Task details
Retype the data in its entirety, with no word changed.

----- Raw data

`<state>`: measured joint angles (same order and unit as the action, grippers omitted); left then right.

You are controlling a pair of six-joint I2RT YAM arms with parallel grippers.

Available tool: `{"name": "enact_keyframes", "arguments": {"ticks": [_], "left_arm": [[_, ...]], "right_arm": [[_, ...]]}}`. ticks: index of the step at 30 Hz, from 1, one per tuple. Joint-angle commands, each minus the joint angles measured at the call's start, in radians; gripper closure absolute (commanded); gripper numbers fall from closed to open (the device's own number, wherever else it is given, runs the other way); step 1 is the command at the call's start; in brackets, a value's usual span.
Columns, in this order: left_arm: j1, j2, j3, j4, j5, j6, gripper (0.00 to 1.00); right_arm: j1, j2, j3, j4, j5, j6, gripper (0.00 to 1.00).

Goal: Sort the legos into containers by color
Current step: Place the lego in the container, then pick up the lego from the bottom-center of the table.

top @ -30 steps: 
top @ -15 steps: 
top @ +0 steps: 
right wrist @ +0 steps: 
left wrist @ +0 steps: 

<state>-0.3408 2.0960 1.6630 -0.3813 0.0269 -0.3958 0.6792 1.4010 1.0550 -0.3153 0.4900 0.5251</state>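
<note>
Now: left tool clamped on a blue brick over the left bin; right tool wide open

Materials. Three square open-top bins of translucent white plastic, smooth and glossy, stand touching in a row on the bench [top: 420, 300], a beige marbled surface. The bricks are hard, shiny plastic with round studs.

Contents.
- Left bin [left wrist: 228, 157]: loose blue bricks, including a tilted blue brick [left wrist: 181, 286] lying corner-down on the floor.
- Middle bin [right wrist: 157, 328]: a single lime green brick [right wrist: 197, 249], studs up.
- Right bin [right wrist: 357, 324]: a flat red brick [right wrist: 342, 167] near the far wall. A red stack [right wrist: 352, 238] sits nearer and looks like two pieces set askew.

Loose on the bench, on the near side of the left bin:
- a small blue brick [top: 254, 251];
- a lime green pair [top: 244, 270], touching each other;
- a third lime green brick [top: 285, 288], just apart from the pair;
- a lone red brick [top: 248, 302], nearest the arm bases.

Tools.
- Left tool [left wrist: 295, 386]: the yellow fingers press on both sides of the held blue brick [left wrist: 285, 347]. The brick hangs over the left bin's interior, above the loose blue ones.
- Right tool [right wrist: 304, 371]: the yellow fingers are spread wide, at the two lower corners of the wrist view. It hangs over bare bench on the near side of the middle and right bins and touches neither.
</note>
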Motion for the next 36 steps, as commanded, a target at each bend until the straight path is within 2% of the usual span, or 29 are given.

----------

Output of the task
`<state>`: measured joint angles (same order and unit as the action, grippers omitted); left then right.

You are controlling a pair of six-joint I2RT YAM arms with parallel grippers.

Available tool: `{"name": "enact_keyframes", "arguments": {"ticks": [_], "left_arm": [[_, ...]], "right_arm": [[_, ...]]}}`. ticks: index of the step at 30 Hz, from 1, one per tuple. Joint-angle commands, each minus the joint angles measured at the call's start, in radians; gripper closure absolute (commanded); gripper numbers fall from closed to open (the device's own number, wherever else it is given, runs the other way); step 1 is the command at the call's start; in brackets, a value's usual span.
Columns, in this order: left_arm: j1, j2, j3, j4, j5, j6, gripper (0.00 to 1.00); right_arm: j1, j2, j3, j4, j5, j6, gripper (0.00 to 1.00).

Goal: Sort the legos into containers by color
Current step: Place the lego in the container, then pick up the lego from the bottom-center of the table.

top @ -30 steps: 
top @ -15 steps: 
top @ +0 steps: 
right wrist @ +0 steps: 
left wrist @ +0 steps: 

<state>-0.3408 2.0960 1.6630 -0.3813 0.0269 -0.3958 0.6792 1.4010 1.0550 -0.3153 0.4900 0.5251</state>
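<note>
Now: left tool clamped on a blue brick over the left bin; right tool wide open

Materials. Three square open-top bins of translucent white plastic, smooth and glossy, stand touching in a row on the bench [top: 420, 300], a beige marbled surface. The bricks are hard, shiny plastic with round studs.

Contents.
- Left bin [left wrist: 228, 157]: loose blue bricks, including a tilted blue brick [left wrist: 181, 286] lying corner-down on the floor.
- Middle bin [right wrist: 157, 328]: a single lime green brick [right wrist: 197, 249], studs up.
- Right bin [right wrist: 357, 324]: a flat red brick [right wrist: 342, 167] near the far wall. A red stack [right wrist: 352, 238] sits nearer and looks like two pieces set askew.

Loose on the bench, on the near side of the left bin:
- a small blue brick [top: 254, 251];
- a lime green pair [top: 244, 270], touching each other;
- a third lime green brick [top: 285, 288], just apart from the pair;
- a lone red brick [top: 248, 302], nearest the arm bases.

Tools.
- Left tool [left wrist: 295, 386]: the yellow fingers press on both sides of the held blue brick [left wrist: 285, 347]. The brick hangs over the left bin's interior, above the loose blue ones.
- Right tool [right wrist: 304, 371]: the yellow fingers are spread wide, at the two lower corners of the wrist view. It hangs over bare bench on the near side of the middle and right bins and touches neither.
</note>
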Motion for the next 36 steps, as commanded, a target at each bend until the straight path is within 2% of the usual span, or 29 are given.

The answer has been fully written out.